Beet Rosettes in Puff Pastry
Darling and oh-so-delicious! Golden beet rosettes and vegan pistachio cream are nestled in tiny puff pastry cups. Sweet with just a hint of spice, they're great with cocktails or at a brunch spread.
We have been trying to get out for a walk every day, and for the past week the roses in our neighborhood have been incredibly beautiful, inspiring me to create these little appetizers.

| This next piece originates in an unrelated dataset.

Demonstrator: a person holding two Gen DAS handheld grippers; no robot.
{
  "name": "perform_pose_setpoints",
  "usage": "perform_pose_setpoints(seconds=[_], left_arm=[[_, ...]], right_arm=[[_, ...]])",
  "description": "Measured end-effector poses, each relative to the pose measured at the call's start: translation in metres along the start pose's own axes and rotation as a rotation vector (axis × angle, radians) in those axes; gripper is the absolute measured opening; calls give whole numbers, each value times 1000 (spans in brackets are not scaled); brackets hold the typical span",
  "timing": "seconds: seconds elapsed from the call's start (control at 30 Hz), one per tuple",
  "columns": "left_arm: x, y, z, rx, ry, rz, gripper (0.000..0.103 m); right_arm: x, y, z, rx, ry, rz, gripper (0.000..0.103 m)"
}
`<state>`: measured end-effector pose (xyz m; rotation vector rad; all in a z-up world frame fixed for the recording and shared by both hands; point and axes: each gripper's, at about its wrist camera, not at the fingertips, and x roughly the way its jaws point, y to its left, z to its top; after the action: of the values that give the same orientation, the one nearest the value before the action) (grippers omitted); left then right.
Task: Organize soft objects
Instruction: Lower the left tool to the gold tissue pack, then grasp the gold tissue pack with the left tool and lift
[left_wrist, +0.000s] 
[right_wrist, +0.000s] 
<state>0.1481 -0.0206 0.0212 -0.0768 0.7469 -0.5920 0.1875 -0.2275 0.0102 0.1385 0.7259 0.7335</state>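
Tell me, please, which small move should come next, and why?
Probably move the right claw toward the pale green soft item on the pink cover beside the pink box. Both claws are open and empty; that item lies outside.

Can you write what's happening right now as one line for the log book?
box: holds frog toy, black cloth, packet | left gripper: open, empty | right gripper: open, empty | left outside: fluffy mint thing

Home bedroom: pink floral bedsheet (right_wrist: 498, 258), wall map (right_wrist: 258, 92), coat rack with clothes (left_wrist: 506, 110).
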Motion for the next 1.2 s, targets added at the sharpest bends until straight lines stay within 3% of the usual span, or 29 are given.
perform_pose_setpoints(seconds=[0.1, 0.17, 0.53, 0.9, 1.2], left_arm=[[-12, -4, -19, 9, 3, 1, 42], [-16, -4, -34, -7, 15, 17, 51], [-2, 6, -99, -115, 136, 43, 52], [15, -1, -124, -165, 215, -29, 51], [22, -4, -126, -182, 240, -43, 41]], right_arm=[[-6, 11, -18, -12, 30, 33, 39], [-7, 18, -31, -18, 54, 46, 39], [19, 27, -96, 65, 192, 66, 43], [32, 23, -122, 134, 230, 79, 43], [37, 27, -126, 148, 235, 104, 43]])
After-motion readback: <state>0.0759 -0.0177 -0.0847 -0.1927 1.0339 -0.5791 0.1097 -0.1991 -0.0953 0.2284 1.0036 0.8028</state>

I also created a recipe for these using red beets and a vegan horseradish cream. Equally as tasty, you can make both at the same time and enjoy the two different colors and flavors. Each group of ingredients will make about 20 pieces.
Credit for the structure of these goes to Genevieve, the genius behind She Keeps A Lovely Home, a beautiful and inspiring blog (click here to check it out). Her Beautiful Vegan Squash Rosettes have the same structure with different ingredients, and are super tasty and very pretty to look at. You can find that recipe here:
Beautiful Vegan Squash Rosettes
Please see the notes below the recipe for photos illustrating the rosette technique.
Ingredients
Golden Beet Rosettes
- 2 medium golden beets, roasted (see notes), peeled and thinly sliced with mandolin or sharp knife
- 4 Tablespoons vegan butter
- 1/4 teaspoon ground turmeric
- 1/2 teaspoon sea salt
- 2 teaspoons lemon juice
Pistachio Cream
- 1 cup soaked pistachios, purple hulls removed
- 4 Tablespoons plain, non-dairy yogurt
- 4 Tablespoons orange juice
- 3 Tablespoons chopped fresh mint
- 2 Tablespoons chopped flat leaf parsley
- 2 Tablespoons lemon juice
- 1 Tablespoon maple syrup (or honey, if these will be eaten by vegans who are okay with honey)
- 1 teaspoon orange zest
- 1 teaspoon red wine vinegar
- 1/8 teaspoon cayenne
- 1/4 teaspoon sea salt
- 1 package vegan puff pastry (I use Pepperidge Farm). 2 packages if making full amounts of both red and golden beet rosettes.
Red Beet Rosettes
- 2 medium red beets, roasted (see notes), peeled and thinly sliced with mandolin or sharp knife
- 4 Tablespoons melted vegan butter
- 2 garlic cloves, pressed or very finely minced
- 1 teaspoon vegan Worcestershire
- 1/2 teaspoon smoked paprika
- 1/4 teaspoon sea salt
- coarse sea salt for garnish
Horseradish Cream
- 1/2 cup almonds and 1/2 cup cashews, soaked and drained (see notes)
- 1/4 cup water
- 4 Tablespoons plain, non-dairy yogurt
- 2 Tablespoons nutritional yeast
- 2 Tablespoons lemon juice
- 1/2 teaspoon sea salt
- 1/4 teaspoon garlic powder
- 2-4 teaspoons prepared horseradish (depending on amount of spiciness desired)
Instructions
- Preheat oven to 400 degrees.
- Puff Pastry: Following the package directions, thaw and roll out each sheet of puff pastry until it has doubled in size. Use a circular cookie cutter (or glass or lid of a jar) to cut out circles slightly larger than the circumference of your mini muffin tins. Gently place each circle in a muffin tin, pressing down to form a cup.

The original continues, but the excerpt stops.